Dans un effort de renversement, Jésus rappelle que le Dieu de tous est aussi et d’abord le Dieu des victimes. C’est le « coup de force » de l’Évangile pour dire que la proximité avec Dieu est du côté de ceux qui n’ont pas droit au chapitre. L’Évangile est assez intelligent pour dire ce qu’est le monde pour lui, ce qu’est cet ailleurs qui va au-delà de nos exclusions.

Ne soyons pas un obstacle pour personne, pour ces « vagabonds- à –rien », comme le dit notre ami Sol. Faire sentir, à la suite de Jésus, que « tous les humains sont de ma race », pour reprendre les mots d’une chanson de notre répertoire. Jésus regarde et fait surgir un regard qui valorise l’autre; voir au-delà de la lèpre, la condition de détresse, là où se rencontre la gratuité et encore la compassion.

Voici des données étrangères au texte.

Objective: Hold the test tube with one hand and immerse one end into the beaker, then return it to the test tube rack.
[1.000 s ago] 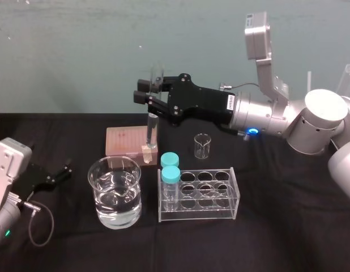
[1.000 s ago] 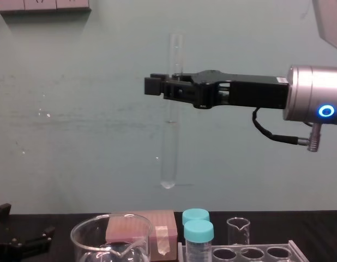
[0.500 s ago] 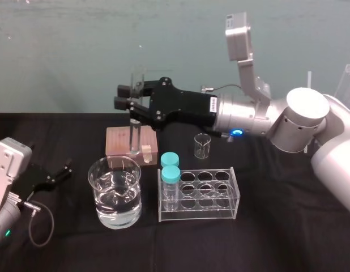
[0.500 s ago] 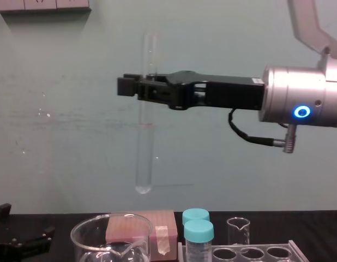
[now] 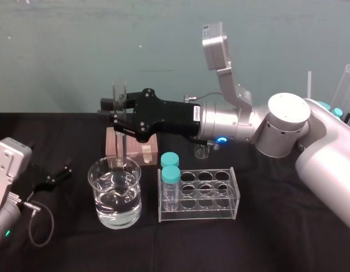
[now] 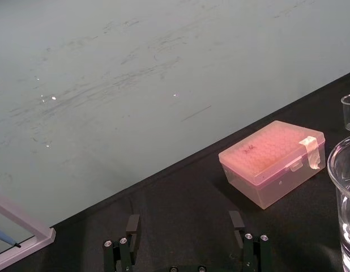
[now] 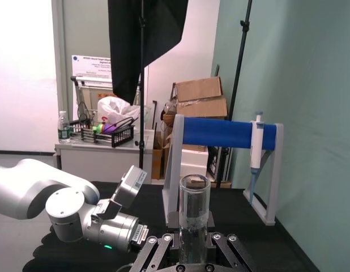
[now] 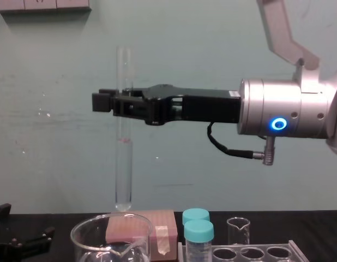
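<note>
My right gripper (image 5: 114, 111) is shut on the test tube (image 5: 119, 133), a long clear tube held upright by its upper part. In the chest view the test tube (image 8: 124, 147) hangs from the right gripper (image 8: 110, 102), and its rounded end is just above the rim of the large beaker (image 8: 101, 238). The beaker (image 5: 114, 192) holds clear liquid and stands at the front left. To its right is the test tube rack (image 5: 200, 195). From the right wrist, the tube (image 7: 194, 218) stands between the black fingers. My left gripper (image 6: 183, 238) rests open at the far left, holding nothing.
A pink box (image 5: 131, 148) lies behind the beaker. Two turquoise-capped vials (image 5: 170, 168) stand at the rack's left end. A small narrow beaker (image 5: 201, 151) sits behind the rack, under my right wrist. Black cloth covers the table.
My right gripper has carried the test tube to the left and downward. It went from above the pink box to over the large beaker. The left arm has not moved.
</note>
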Controlling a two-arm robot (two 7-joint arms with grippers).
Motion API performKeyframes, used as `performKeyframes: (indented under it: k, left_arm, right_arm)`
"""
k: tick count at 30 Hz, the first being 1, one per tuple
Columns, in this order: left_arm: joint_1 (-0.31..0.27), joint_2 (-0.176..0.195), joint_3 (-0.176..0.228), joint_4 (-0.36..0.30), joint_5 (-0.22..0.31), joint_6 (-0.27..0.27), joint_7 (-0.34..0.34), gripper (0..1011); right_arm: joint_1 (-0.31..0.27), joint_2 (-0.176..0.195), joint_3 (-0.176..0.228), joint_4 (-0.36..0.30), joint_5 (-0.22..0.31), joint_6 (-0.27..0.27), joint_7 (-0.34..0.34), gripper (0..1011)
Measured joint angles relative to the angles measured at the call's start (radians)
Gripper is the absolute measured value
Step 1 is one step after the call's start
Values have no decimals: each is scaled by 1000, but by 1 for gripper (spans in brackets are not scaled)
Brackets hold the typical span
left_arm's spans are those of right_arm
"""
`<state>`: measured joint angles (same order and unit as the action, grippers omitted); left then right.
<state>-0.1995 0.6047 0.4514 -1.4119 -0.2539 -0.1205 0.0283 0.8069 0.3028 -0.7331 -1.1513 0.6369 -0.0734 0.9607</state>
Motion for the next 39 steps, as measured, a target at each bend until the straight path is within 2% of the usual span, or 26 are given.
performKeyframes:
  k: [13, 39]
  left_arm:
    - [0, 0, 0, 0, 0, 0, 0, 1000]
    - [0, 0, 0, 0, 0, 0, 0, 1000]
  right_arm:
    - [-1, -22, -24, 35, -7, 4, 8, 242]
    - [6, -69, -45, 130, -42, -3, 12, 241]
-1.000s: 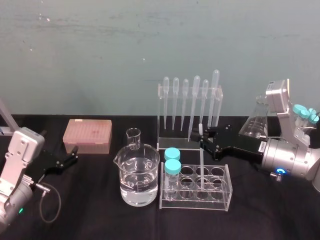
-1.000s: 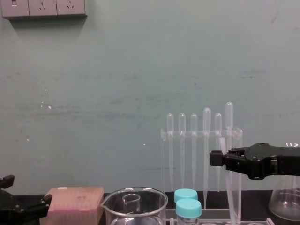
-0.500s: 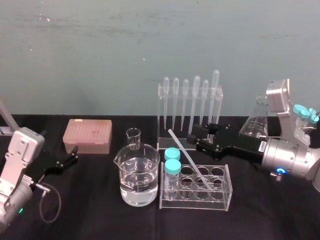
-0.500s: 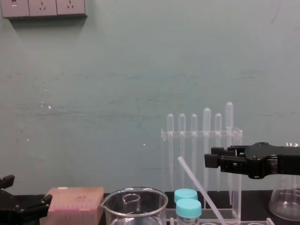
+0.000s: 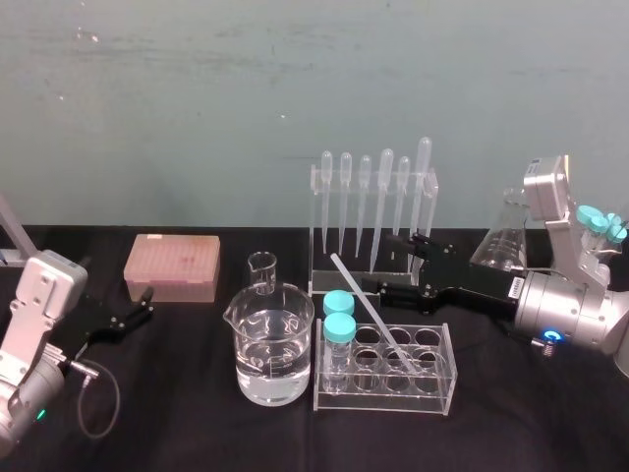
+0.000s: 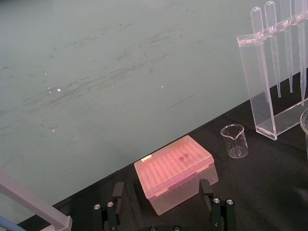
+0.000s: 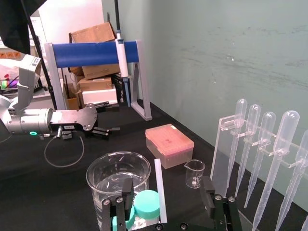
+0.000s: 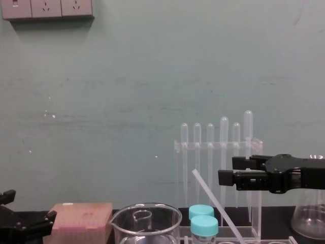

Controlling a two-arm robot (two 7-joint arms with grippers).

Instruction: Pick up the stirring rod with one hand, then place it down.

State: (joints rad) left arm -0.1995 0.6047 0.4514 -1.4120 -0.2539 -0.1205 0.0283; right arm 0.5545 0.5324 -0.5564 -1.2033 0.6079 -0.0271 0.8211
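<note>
The stirring rod (image 5: pixel 371 313) is a thin translucent stick leaning to the left, its lower end inside the clear tube rack (image 5: pixel 432 385) and its upper end free. The chest view shows the stirring rod (image 8: pixel 216 203) slanting up from below my right gripper. My right gripper (image 5: pixel 391 265) hovers just behind the rack with its jaws wide open, and nothing touches them. In the right wrist view the stirring rod (image 7: pixel 159 190) stands between the spread fingers of the right gripper (image 7: pixel 167 196), touching neither. My left gripper (image 5: pixel 138 313) rests open on the table at the far left.
A beaker of water (image 5: pixel 273 344) and a small empty beaker (image 5: pixel 261 270) stand left of the rack. Two teal-capped tubes (image 5: pixel 339 317) sit in the rack's left end. A pipette rack (image 5: pixel 373 221) stands behind, a pink tip box (image 5: pixel 172 265) to the left, and a flask (image 5: pixel 503 241) at the right.
My right gripper has opened and let go of the rod. The rod tipped from upright to leaning left in the tube rack and now rests there.
</note>
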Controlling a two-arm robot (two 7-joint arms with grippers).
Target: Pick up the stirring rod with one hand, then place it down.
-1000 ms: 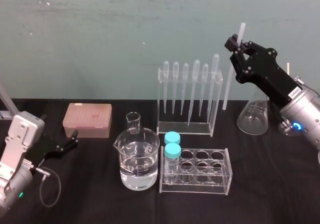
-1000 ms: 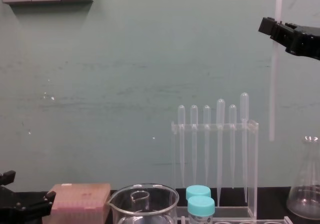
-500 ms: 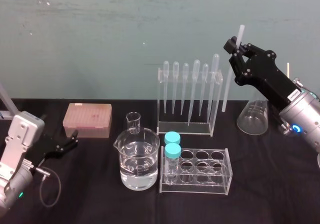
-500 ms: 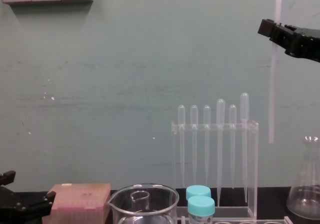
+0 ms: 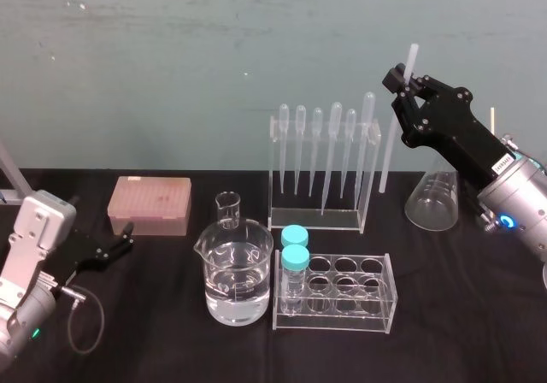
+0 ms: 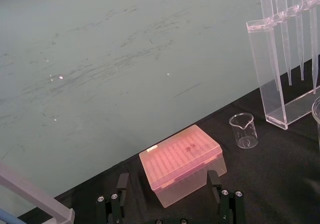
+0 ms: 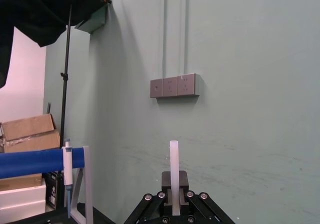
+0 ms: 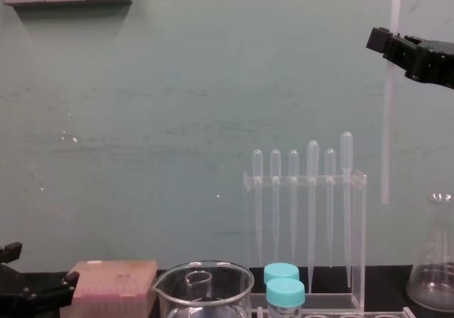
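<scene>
One-handed, we clamp the thin translucent-white stirring rod near its top in our black angular right gripper, rod hanging upright.

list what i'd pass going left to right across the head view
black left gripper → pink rectangular tip box → large clear glass beaker of water → clear acrylic pipette rack → translucent-white stirring rod, held in the black right gripper → clear glass conical flask
</scene>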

Jésus se bat pour la vie. Est-il encore permis de sauver une vie plutôt que de la tuer? Question actuelle en ces temps d’appel à la paix et non à la guerre… Et l’attitude du lépreux guéri est comme celle d’un nouveau-né qui ne peut s’empêcher de crier qu’il est vivant. Il annonce la nouvelle: Je vis; quelqu’un m’a redonné la vie. Mais non, cette vie-là ne peut pas se taire. Marc ne dit pas si le lépreux est devenu disciple, s’il est allé au Temple. Il parle de quelqu’un qui lui a donné la vie. Et comme le lépreux avant sa guérison, Marc termine en parlant de Jésus : « Il était obligé d’éviter les lieux habités, mais de partout on venait à lui. » contrairement au lépreux. C’est le paradoxe de l’Évangile. Et si le véritable espace de la proximité de Dieu pouvait aussi et surtout rejoindre toutes les minorités?

En partageant le pain et le vin de notre eucharistie en mémoire de Lui, que ce soit l’interrogation qui donne sens à notre geste.